Throughout the interview, Rose shows her irate side, some of it directed at the white patriarchy: ‘I really hated white people”, a statement she immediately tempered by saying ‘hating white people is like hating myself”, showing the conflict that sometimes afflicts mixed blood people.

Derek Walcott wrote about it in the poem, A Far Cry from Africa: ‘I who am poisoned with the blood of both/ where shall I turn, divided to the vein?”

Catholic doctrine
Rose’s other preoccupation is God. About him, Rose says: ‘God is full of shit. He’s not a healthy entity.”

Gule says that Rose’s work interrogates the way ‘religious dogma has constructed male and female roles in society”. Some of this, no doubt, is the result of the Catholic doctrine that Rose was force-fed at the convent schools she attended in Durban, her place of birth, and later in Johannesburg. ‘I wanted to give birth to the Messiah,” she tells me. ‘I wanted to fuck God.”
Some would say that this exhibition does quite a lot of that.

Her work interrogates (think of a thorough detective and a homicide suspect) God as the alpha male and men as the mirror image of the heavenly patriarch.

Rose’s work is incessant in its exploration and subversion of Judaic-Christian ritual, such as the Eucharist.

One of her career milestones is Ciao Bella, which features 12 female characters, more like archetypes, all played by herself. They include our own Saartjie Baartman, American-born French dancer Josephine Baker and the seductive water-spirit, Mami Wata. The work questions the strictures and form of the Eucharist, perhaps one the of the few rituals that St Paul took the trouble to explain in his letter to the church at Corinth.
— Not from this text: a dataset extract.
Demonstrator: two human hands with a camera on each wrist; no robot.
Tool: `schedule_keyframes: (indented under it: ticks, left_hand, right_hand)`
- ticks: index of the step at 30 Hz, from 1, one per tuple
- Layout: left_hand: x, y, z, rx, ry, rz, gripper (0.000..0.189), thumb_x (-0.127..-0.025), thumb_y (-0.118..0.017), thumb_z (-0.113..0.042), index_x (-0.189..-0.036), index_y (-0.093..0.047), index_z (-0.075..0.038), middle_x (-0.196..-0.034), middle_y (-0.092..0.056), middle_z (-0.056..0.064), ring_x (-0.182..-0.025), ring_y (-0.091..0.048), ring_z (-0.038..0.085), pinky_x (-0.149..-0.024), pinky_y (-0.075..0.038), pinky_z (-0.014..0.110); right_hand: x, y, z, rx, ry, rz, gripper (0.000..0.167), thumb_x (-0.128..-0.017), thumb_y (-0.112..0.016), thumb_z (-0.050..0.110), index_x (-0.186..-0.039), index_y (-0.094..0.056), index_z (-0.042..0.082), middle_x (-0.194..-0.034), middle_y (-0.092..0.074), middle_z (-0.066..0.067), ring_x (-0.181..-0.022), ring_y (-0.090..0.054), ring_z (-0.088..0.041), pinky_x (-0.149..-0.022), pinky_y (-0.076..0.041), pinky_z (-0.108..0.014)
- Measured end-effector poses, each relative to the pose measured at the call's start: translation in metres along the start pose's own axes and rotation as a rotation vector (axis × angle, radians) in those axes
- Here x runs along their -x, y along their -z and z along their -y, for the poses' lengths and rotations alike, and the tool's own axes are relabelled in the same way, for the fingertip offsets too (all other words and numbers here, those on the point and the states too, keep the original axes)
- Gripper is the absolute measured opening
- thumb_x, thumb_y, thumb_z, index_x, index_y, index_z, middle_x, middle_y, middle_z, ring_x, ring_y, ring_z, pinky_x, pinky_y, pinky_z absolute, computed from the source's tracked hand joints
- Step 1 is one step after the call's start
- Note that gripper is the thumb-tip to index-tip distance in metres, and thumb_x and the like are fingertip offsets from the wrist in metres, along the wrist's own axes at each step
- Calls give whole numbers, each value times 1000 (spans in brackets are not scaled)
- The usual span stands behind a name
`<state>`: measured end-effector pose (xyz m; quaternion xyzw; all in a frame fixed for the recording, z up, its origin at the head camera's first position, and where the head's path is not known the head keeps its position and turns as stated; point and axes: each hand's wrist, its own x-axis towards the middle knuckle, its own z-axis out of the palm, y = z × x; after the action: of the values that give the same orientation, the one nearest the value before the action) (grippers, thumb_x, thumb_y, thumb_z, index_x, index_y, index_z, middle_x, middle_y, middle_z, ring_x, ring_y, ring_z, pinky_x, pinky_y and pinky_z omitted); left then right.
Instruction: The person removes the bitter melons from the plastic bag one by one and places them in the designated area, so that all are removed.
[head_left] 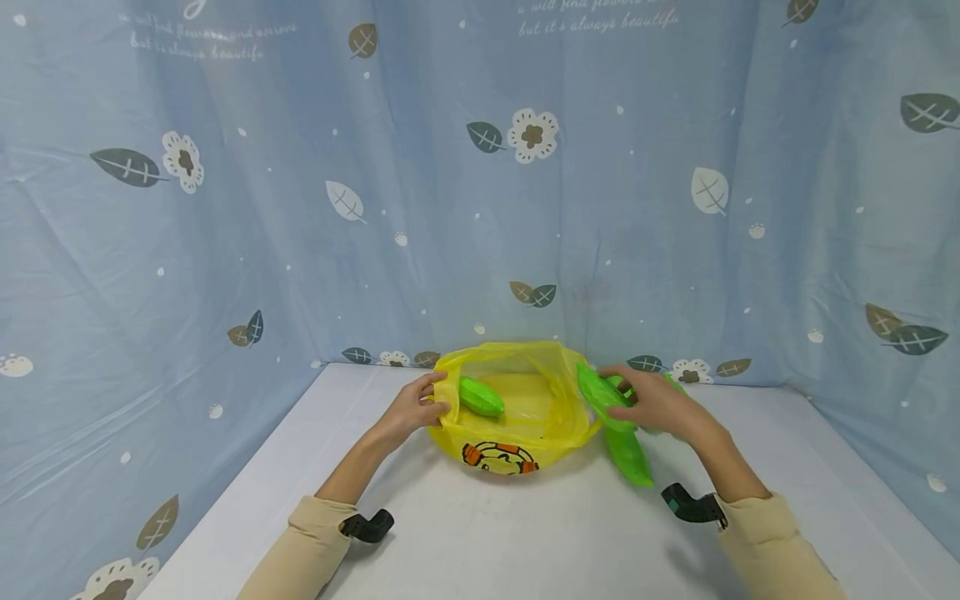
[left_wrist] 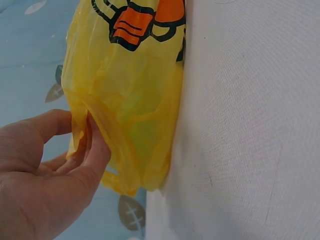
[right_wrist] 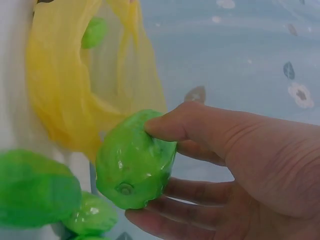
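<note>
A yellow plastic bag [head_left: 564, 446] with a cartoon print lies on the table, its mouth held wide. My left hand [head_left: 411, 408] pinches the left side of the bag's rim between thumb and fingers, as the left wrist view also shows. Inside the bag rests one glossy green bitter melon [head_left: 482, 397]. Just outside the right edge of the opening, my right hand [head_left: 666, 407] holds another bumpy bitter melon [right_wrist: 132, 160], thumb on one side and fingers on the other. Below that hand, a further bitter melon [head_left: 630, 460] lies on the table beside the bag.
More bitter melons [right_wrist: 37, 189] sit in a group right of the bag, partly hidden behind my right hand. The white table [head_left: 480, 533] meets a blue patterned curtain [head_left: 450, 250] at the back and both sides. A black wrist mount [head_left: 369, 527] juts from each sleeve.
</note>
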<state>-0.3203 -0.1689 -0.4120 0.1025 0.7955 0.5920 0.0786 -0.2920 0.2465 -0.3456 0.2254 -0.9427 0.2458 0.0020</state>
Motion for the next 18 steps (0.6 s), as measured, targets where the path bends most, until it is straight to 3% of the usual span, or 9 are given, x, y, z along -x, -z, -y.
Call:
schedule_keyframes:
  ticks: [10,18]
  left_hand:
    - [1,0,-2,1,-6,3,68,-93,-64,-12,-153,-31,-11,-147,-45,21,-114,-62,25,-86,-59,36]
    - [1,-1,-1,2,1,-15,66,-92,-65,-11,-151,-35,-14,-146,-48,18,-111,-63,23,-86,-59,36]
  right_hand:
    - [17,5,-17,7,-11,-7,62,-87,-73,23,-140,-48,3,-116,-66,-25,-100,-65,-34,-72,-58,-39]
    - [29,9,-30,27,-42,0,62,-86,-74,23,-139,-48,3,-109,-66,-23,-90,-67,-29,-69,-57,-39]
The video work, Waiting for God, more than two hours long, is shot on the Mount of Olives (the Garden of Gethsemane is found on its slopes). In the video, in which she originally wanted to perform nude (and couldn’t because a man was sitting gawking at her, probably stroking his manhood), she doesn’t do much except sit, waiting for God.

Lucie’s Fur,
from 2007, comprises eight photographs and an accompanying video work. In this, according to a press statement, ‘Lucifer meets Lucy, the first female hominid with no relation to Adam’s rib. It questions all manner of dogma (sexuality, doctrine, the nation and its symbols etc etc).” Take, for instance, King and Kunt, a self-image over a London background in which a beaming Rose is clad in Union Jack skirt provocatively pulled up to reveal her in the act of urinating.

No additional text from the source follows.